Difference between revisions of "Apertium-kaz-tat/paper"

Revision as of 06:13, 6 June 2013

~~We're submitting a paper on apertium-kaz-tat to MT Summit 2013. DEADLINE: APRIL 22.~~

We're revising our paper that was accepted to MT Summit 2013. DEADLINE: JULY 1st.

TODO (Camera-ready)

Ilnar

0.1.0 stable release
- Go through FIXMEs and CHECKs with JNW to see how many we can clear up
- Discuss дағы<cnjcoo>/<postadv> thing with JNW
- Did we ever implement the <adj>+е<cop> stuff we discussed? Both -kaz and -tat need it.
tat→kaz eval
- Get казашки to post-edit Kazakh stuff
Provide the effort in terms of person months devoted to build the current system (+ The effort required to increase the coverage to 95%?)
- We should give this information. The amount of time should be calculated in full-time months.

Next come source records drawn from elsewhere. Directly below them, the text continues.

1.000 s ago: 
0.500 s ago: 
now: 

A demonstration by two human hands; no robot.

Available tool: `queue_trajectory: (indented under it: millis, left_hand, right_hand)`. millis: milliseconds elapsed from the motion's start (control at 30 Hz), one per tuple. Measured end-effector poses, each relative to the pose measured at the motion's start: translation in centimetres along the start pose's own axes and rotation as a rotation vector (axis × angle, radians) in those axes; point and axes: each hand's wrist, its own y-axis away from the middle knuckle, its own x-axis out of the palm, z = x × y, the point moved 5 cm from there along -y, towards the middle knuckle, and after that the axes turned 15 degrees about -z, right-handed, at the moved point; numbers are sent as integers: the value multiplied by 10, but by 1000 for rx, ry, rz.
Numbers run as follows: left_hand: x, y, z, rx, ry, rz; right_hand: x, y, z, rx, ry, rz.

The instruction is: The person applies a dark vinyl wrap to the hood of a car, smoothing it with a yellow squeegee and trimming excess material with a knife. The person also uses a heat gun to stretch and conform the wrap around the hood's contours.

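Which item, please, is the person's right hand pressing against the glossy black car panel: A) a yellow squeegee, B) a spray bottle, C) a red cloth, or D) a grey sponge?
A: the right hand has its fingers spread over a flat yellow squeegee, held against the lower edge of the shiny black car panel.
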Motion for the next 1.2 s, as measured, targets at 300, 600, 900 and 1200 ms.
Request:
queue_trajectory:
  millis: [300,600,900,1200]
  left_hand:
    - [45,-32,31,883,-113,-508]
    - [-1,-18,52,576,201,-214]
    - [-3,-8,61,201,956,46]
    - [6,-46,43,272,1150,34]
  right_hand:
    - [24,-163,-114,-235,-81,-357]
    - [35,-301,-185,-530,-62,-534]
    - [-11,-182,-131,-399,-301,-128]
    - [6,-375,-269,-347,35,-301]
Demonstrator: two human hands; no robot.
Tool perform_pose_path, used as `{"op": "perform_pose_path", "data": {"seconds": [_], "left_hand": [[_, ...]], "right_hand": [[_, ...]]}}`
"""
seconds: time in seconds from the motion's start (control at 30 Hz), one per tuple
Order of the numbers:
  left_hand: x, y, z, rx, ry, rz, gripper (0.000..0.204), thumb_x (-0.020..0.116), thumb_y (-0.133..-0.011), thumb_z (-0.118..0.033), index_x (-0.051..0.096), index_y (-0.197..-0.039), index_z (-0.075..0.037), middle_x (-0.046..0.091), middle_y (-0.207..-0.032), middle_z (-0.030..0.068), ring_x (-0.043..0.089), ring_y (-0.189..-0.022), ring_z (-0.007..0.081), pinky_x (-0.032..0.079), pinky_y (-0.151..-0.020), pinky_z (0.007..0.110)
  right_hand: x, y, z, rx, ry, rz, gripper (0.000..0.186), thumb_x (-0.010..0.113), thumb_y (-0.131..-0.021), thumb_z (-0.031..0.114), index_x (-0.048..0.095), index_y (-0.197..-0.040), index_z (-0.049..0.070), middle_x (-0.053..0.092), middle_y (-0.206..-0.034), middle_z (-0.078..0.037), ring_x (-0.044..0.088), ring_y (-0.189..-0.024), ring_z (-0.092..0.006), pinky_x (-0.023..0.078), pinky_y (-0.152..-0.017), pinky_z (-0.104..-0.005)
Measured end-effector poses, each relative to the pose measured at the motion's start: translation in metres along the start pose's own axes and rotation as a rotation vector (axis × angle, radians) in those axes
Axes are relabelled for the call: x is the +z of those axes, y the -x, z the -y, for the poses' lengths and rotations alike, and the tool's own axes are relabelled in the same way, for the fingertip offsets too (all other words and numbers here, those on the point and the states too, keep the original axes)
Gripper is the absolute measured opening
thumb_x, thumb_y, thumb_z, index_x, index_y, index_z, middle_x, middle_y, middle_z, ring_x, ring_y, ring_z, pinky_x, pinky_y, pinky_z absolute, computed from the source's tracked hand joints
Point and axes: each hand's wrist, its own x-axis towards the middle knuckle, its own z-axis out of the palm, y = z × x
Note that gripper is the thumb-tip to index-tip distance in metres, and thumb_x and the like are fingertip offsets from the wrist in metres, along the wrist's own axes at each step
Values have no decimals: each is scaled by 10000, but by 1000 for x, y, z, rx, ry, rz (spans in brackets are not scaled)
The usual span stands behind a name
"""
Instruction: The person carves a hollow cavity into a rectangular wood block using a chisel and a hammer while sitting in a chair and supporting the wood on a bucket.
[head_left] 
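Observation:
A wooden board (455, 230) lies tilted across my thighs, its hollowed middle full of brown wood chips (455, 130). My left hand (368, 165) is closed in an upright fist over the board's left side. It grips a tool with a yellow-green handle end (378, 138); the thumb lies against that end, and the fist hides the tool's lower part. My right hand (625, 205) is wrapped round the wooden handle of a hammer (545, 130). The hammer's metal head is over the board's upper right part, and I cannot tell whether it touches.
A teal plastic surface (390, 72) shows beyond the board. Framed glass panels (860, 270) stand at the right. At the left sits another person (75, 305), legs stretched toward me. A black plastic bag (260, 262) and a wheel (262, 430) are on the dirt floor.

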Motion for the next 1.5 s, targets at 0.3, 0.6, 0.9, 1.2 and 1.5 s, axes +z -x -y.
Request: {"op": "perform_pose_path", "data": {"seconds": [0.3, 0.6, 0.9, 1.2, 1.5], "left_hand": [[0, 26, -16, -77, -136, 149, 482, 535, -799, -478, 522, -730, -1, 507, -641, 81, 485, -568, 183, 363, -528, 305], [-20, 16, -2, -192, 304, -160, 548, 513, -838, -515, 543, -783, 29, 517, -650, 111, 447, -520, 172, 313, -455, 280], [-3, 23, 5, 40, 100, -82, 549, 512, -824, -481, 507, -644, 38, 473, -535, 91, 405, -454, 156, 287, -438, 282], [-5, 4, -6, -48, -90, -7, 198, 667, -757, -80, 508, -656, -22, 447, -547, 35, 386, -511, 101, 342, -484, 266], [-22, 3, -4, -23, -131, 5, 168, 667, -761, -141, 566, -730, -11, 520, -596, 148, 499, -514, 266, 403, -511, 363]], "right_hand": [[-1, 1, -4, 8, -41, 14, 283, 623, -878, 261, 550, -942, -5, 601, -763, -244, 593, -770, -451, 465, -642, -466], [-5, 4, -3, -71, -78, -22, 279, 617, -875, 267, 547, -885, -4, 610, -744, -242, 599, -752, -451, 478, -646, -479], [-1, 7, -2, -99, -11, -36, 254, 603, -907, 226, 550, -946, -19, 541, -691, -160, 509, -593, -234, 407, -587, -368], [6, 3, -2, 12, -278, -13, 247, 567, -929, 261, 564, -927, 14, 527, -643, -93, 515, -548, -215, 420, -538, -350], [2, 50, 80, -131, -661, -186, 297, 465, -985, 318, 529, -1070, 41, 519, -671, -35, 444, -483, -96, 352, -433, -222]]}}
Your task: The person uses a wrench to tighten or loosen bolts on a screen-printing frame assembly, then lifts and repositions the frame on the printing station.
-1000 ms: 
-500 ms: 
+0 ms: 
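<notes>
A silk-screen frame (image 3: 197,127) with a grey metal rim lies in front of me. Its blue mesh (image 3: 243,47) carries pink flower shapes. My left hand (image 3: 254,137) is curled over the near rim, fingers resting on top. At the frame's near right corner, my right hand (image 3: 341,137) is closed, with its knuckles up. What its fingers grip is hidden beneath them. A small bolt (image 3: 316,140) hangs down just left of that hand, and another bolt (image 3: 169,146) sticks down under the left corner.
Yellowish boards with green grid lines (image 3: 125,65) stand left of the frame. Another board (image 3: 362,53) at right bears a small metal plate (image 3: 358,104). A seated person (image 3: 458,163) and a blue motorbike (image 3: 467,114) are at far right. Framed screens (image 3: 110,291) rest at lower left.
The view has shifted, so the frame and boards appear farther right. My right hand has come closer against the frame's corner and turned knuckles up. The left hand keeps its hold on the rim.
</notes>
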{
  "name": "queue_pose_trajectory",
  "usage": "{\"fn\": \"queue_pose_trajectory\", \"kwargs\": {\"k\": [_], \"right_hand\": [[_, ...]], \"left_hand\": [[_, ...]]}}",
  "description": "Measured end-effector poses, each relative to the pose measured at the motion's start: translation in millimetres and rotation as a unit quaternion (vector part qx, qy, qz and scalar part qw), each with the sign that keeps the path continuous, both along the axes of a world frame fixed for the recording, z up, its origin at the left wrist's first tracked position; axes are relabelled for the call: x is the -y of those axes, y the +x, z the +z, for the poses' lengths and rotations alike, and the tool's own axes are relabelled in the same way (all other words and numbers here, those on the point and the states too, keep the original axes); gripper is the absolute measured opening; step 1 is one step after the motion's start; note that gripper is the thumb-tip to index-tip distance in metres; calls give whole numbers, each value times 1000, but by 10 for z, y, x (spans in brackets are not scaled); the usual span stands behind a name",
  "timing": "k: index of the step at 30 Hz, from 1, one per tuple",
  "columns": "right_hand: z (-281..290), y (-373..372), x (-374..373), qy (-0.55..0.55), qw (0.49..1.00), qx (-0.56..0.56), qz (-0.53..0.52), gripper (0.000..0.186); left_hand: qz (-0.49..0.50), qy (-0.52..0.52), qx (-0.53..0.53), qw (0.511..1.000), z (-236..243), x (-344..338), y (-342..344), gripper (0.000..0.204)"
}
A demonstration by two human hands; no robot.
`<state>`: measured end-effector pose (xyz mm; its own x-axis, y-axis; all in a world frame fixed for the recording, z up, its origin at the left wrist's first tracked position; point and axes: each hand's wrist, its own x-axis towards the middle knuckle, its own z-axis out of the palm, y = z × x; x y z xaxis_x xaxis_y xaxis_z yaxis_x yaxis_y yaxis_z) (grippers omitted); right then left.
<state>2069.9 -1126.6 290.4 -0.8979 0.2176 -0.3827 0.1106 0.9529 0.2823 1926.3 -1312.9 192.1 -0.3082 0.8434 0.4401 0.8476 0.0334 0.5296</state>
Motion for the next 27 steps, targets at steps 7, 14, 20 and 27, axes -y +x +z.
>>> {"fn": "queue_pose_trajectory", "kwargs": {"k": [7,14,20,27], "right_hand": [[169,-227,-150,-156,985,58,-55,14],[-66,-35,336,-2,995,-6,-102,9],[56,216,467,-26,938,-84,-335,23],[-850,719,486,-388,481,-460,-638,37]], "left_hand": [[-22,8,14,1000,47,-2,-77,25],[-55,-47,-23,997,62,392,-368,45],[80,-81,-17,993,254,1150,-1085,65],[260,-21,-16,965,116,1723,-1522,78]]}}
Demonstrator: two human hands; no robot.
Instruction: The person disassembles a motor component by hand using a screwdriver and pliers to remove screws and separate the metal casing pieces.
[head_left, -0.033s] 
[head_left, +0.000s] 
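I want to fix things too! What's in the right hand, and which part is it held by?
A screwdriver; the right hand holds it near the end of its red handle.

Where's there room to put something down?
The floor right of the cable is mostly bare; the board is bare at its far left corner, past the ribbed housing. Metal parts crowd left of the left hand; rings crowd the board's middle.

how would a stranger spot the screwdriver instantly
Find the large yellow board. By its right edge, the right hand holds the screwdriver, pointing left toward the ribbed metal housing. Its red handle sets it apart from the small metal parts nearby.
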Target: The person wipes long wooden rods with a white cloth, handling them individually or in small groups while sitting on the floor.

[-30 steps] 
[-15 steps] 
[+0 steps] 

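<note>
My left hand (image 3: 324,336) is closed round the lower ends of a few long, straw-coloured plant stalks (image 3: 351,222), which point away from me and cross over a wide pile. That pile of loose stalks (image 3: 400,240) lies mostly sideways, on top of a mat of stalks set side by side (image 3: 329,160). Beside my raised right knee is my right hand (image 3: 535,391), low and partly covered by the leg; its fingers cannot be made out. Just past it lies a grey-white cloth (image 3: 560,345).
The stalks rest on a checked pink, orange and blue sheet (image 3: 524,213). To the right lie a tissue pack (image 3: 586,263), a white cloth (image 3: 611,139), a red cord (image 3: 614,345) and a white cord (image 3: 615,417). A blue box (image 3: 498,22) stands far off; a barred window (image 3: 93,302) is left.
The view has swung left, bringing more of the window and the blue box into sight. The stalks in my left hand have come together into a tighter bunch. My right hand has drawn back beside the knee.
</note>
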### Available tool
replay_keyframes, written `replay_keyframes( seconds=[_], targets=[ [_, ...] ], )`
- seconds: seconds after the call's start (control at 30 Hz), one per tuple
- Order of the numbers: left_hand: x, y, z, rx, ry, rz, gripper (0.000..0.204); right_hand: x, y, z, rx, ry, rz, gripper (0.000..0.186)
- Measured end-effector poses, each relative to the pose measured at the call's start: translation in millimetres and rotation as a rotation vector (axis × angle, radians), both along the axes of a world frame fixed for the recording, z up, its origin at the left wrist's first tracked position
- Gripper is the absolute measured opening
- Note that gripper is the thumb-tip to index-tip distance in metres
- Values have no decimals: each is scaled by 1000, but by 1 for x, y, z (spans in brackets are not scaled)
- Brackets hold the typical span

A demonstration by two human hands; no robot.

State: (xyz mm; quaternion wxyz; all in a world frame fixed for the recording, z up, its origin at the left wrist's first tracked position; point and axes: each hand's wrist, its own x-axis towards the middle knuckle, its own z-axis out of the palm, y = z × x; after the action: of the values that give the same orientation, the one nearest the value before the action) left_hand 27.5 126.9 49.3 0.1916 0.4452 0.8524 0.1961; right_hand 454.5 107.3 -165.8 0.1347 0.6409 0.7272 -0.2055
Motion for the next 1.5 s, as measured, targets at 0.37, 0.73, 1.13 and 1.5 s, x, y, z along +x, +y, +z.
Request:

So it's probably around 4-5 ? —FMT (We should exclude the HFST bug in this.)

JNW

take out comparative phonology stuff?
fix some of the last few bits of Tatar phonology?
add latin-alphabet transcriptions? ☹
- Problem is, a transcription would hide many of the "phonological"/orthographic problems we've had to deal with —Firespeaker 18:15, 1 June 2013 (UTC)
- Only one reviewer complained about this. If someone's really interested in the paper and doesn't know Cyrillic, they can work around it—figuring out Cyrillic to the extent needed to figure out what we're talking about really isn't that hard. It'll take up much more space than it's worth, I think. —Firespeaker 18:15, 1 June 2013 (UTC)
Explain that the irregular A-stem verbs in Tatar are a lexical property of the verb
- do the two verb classes in Tatar differ for some other reason than the last vowel in the verb stem (that is, is class membership a lexical property or a phonological property and if the latter, why is this a lexicon distinction and not a morphophonological issue?)
fix all referents to revision numbers after we have a stable release that we're testing on
Minor stuff
- 2nd -> write 2^(nd) or second
- table 1 -> Table 1
- Fig. 1 -> Figure 1
- based on context rules the -> based on context rules, the
- structural transfer module which -> module, which
- CG and Constraint Grammar forms used
- Table 4 does not appear in running text.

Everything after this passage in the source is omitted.